● Exercise objective
Please return each entry that follows exactly as given, but without pictures.

● Stored data
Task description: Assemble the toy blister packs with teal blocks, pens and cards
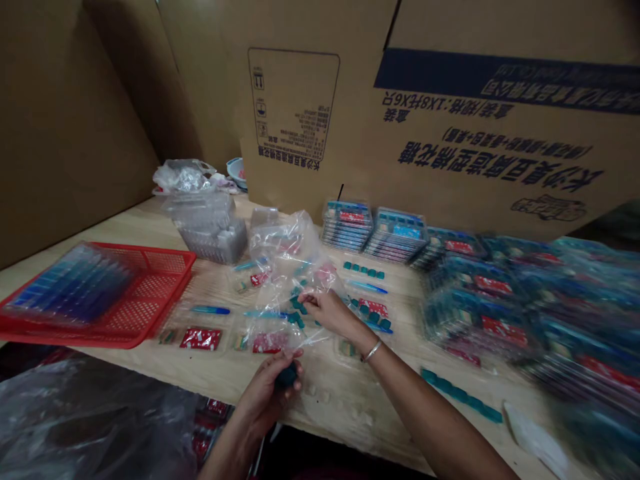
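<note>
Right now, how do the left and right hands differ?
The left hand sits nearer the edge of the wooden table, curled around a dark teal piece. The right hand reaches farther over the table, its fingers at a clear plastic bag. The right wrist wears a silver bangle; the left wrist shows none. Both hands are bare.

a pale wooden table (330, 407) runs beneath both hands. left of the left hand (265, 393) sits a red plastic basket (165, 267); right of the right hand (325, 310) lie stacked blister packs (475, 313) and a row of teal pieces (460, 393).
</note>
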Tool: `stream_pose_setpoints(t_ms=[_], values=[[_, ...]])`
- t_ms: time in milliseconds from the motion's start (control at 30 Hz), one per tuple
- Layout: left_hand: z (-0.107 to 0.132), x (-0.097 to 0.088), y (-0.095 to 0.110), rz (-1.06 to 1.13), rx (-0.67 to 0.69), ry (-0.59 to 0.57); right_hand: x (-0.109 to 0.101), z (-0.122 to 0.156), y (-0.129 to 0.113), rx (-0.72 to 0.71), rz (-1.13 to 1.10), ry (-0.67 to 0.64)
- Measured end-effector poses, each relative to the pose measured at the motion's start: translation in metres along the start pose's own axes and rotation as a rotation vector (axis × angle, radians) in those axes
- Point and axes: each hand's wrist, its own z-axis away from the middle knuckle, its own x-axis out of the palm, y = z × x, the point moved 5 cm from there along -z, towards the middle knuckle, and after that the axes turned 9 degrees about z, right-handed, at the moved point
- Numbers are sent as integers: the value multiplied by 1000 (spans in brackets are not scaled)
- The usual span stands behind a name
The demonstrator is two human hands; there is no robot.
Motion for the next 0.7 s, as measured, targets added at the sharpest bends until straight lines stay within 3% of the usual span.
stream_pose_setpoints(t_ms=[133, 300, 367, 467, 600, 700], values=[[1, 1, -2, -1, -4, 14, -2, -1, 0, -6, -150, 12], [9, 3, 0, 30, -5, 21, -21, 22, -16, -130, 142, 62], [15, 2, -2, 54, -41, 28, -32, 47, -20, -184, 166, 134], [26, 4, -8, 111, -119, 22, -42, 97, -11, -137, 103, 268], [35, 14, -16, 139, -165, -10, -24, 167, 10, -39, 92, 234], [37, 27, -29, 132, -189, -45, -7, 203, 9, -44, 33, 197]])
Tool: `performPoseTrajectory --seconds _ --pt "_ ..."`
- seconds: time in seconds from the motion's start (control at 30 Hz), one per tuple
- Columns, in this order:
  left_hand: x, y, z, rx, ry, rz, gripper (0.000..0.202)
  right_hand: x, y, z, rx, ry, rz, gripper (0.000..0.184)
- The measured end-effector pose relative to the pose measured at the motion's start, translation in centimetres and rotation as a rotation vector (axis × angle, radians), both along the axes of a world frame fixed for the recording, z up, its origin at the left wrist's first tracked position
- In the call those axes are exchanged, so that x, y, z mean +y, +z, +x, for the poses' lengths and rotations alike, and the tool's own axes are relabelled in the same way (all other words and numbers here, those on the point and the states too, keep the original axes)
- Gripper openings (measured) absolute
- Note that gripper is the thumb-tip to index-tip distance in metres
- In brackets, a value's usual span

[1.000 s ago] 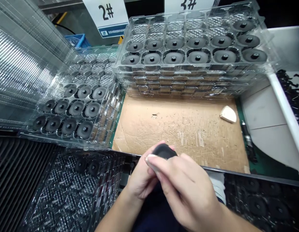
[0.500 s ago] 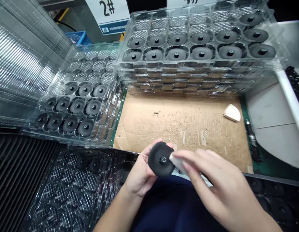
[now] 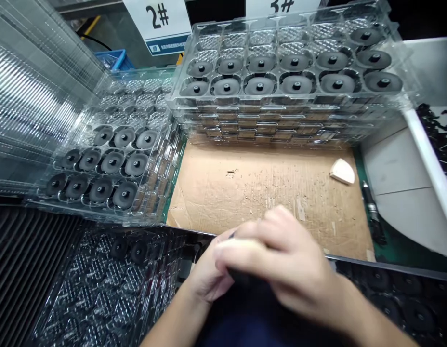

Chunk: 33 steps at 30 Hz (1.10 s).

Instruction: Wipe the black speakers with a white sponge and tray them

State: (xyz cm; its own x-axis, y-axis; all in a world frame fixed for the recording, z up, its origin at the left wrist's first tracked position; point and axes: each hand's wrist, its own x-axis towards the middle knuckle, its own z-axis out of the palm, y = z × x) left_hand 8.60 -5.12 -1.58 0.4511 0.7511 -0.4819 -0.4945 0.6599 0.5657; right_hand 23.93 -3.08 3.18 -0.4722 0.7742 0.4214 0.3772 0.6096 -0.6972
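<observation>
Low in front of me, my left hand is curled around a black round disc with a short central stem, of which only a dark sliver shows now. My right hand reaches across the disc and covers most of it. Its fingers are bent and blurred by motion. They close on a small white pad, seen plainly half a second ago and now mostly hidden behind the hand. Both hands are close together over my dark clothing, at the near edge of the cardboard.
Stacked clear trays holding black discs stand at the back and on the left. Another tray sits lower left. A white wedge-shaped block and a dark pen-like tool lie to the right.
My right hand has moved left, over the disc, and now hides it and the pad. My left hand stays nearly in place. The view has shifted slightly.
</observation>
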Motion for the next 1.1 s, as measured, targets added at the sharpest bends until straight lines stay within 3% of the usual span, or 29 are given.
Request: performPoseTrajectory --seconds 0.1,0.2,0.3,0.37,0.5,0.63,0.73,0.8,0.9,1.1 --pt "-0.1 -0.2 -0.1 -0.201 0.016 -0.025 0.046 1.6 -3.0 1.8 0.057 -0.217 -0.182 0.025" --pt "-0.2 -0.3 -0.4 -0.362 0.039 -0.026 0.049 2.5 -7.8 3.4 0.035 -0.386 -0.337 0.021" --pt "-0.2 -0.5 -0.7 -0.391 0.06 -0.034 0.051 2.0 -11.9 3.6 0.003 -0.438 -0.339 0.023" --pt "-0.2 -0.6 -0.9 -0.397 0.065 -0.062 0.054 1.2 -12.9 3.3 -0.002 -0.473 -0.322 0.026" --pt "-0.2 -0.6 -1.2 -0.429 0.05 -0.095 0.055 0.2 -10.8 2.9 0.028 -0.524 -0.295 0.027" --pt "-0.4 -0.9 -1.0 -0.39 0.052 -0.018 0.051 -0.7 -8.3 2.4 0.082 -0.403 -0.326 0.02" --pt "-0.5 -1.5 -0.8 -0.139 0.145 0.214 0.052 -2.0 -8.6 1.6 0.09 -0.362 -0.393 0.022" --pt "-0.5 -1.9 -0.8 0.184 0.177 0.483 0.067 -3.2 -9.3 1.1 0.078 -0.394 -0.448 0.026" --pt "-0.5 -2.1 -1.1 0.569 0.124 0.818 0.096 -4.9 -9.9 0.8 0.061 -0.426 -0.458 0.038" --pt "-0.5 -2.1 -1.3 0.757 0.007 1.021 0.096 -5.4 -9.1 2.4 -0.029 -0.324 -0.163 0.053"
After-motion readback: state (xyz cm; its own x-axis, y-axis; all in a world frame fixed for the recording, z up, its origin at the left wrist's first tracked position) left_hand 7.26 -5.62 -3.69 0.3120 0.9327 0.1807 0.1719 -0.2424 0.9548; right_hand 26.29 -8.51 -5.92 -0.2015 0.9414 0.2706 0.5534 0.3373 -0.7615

● Answer to this task
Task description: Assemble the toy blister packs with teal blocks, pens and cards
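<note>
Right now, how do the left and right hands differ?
The left hand sits nearer the edge of the wooden table, curled around a dark teal piece. The right hand reaches farther over the table, its fingers at a clear plastic bag. The right wrist wears a silver bangle; the left wrist shows none. Both hands are bare.

a pale wooden table (330, 407) runs beneath both hands. left of the left hand (265, 393) sits a red plastic basket (165, 267); right of the right hand (325, 310) lie stacked blister packs (475, 313) and a row of teal pieces (460, 393).
</note>
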Tool: `stream_pose_setpoints(t_ms=[_], values=[[_, ...]])`
- t_ms: time in milliseconds from the motion's start (control at 30 Hz), one per tuple
- Layout: left_hand: z (-0.107 to 0.132), x (-0.097 to 0.088), y (-0.095 to 0.110), rz (-1.06 to 1.13), rx (-0.67 to 0.69), ry (-0.59 to 0.57); right_hand: x (-0.109 to 0.101), z (-0.122 to 0.156), y (-0.129 to 0.113), rx (-0.72 to 0.71), rz (-1.13 to 1.10), ry (-0.67 to 0.64)
- Measured end-effector poses, each relative to the pose measured at the motion's start: translation in metres along the start pose's own axes and rotation as a rotation vector (axis × angle, radians) in those axes
- Point and axes: each hand's wrist, its own z-axis away from the middle knuckle, its own x-axis out of the palm, y = z × x, the point moved 5 cm from there along -z, towards the middle knuckle, and after that the axes turned 9 degrees about z, right-handed, at the moved point
- Numbers are sent as integers: the value multiplied by 1000 (spans in brackets are not scaled)
- The usual span stands behind a name
The demonstrator is two human hands; there is no robot.
Motion for the next 0.7 s, as measured, targets added at the sharpest bends until straight lines stay within 3% of the usual span.
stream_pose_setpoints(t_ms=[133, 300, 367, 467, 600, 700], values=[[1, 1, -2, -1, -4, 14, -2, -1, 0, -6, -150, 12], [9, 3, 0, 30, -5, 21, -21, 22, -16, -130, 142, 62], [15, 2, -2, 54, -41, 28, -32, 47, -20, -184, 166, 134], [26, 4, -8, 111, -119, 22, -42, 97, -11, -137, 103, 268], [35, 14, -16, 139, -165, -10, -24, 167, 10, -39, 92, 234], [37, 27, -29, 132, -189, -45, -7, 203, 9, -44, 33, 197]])
Tool: `performPoseTrajectory --seconds _ --pt "_ ..."`
- seconds: time in seconds from the motion's start (control at 30 Hz), one per tuple
- Columns, in this order:
  left_hand: x, y, z, rx, ry, rz, gripper (0.000..0.202)
  right_hand: x, y, z, rx, ry, rz, gripper (0.000..0.184)
- The measured end-effector pose relative to the pose measured at the motion's start, translation in centimetres and rotation as a rotation vector (axis × angle, radians), both along the axes of a world frame fixed for the recording, z up, its origin at the left wrist's first tracked position
- In the call those axes are exchanged, so that x, y, z mean +y, +z, +x, for the poses' lengths and rotations alike, and the tool's own axes are relabelled in the same way (all other words and numbers here, those on the point and the states too, keep the original axes)
- Gripper openings (measured) absolute
- Note that gripper is the thumb-tip to index-tip distance in metres
- In brackets, a value's usual span

[1.000 s ago] 
[0.500 s ago] 
[now] 

Chunk: 33 steps at 30 Hz (1.10 s).

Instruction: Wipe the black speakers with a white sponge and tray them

State: (xyz cm; its own x-axis, y-axis; all in a world frame fixed for the recording, z up, its origin at the left wrist's first tracked position; point and axes: each hand's wrist, its own x-axis towards the middle knuckle, its own z-axis out of the palm, y = z × x) left_hand 8.60 -5.12 -1.58 0.4511 0.7511 -0.4819 -0.4945 0.6599 0.5657; right_hand 23.93 -3.08 3.18 -0.4722 0.7742 0.4214 0.3772 0.6096 -0.6972
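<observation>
Low in front of me, my left hand is curled around a black round disc with a short central stem, of which only a dark sliver shows now. My right hand reaches across the disc and covers most of it. Its fingers are bent and blurred by motion. They close on a small white pad, seen plainly half a second ago and now mostly hidden behind the hand. Both hands are close together over my dark clothing, at the near edge of the cardboard.
Stacked clear trays holding black discs stand at the back and on the left. Another tray sits lower left. A white wedge-shaped block and a dark pen-like tool lie to the right.
My right hand has moved left, over the disc, and now hides it and the pad. My left hand stays nearly in place. The view has shifted slightly.
</observation>
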Motion for the next 1.1 s, as measured, targets added at the sharpest bends until straight lines stay within 3% of the usual span, or 29 are given.
Request: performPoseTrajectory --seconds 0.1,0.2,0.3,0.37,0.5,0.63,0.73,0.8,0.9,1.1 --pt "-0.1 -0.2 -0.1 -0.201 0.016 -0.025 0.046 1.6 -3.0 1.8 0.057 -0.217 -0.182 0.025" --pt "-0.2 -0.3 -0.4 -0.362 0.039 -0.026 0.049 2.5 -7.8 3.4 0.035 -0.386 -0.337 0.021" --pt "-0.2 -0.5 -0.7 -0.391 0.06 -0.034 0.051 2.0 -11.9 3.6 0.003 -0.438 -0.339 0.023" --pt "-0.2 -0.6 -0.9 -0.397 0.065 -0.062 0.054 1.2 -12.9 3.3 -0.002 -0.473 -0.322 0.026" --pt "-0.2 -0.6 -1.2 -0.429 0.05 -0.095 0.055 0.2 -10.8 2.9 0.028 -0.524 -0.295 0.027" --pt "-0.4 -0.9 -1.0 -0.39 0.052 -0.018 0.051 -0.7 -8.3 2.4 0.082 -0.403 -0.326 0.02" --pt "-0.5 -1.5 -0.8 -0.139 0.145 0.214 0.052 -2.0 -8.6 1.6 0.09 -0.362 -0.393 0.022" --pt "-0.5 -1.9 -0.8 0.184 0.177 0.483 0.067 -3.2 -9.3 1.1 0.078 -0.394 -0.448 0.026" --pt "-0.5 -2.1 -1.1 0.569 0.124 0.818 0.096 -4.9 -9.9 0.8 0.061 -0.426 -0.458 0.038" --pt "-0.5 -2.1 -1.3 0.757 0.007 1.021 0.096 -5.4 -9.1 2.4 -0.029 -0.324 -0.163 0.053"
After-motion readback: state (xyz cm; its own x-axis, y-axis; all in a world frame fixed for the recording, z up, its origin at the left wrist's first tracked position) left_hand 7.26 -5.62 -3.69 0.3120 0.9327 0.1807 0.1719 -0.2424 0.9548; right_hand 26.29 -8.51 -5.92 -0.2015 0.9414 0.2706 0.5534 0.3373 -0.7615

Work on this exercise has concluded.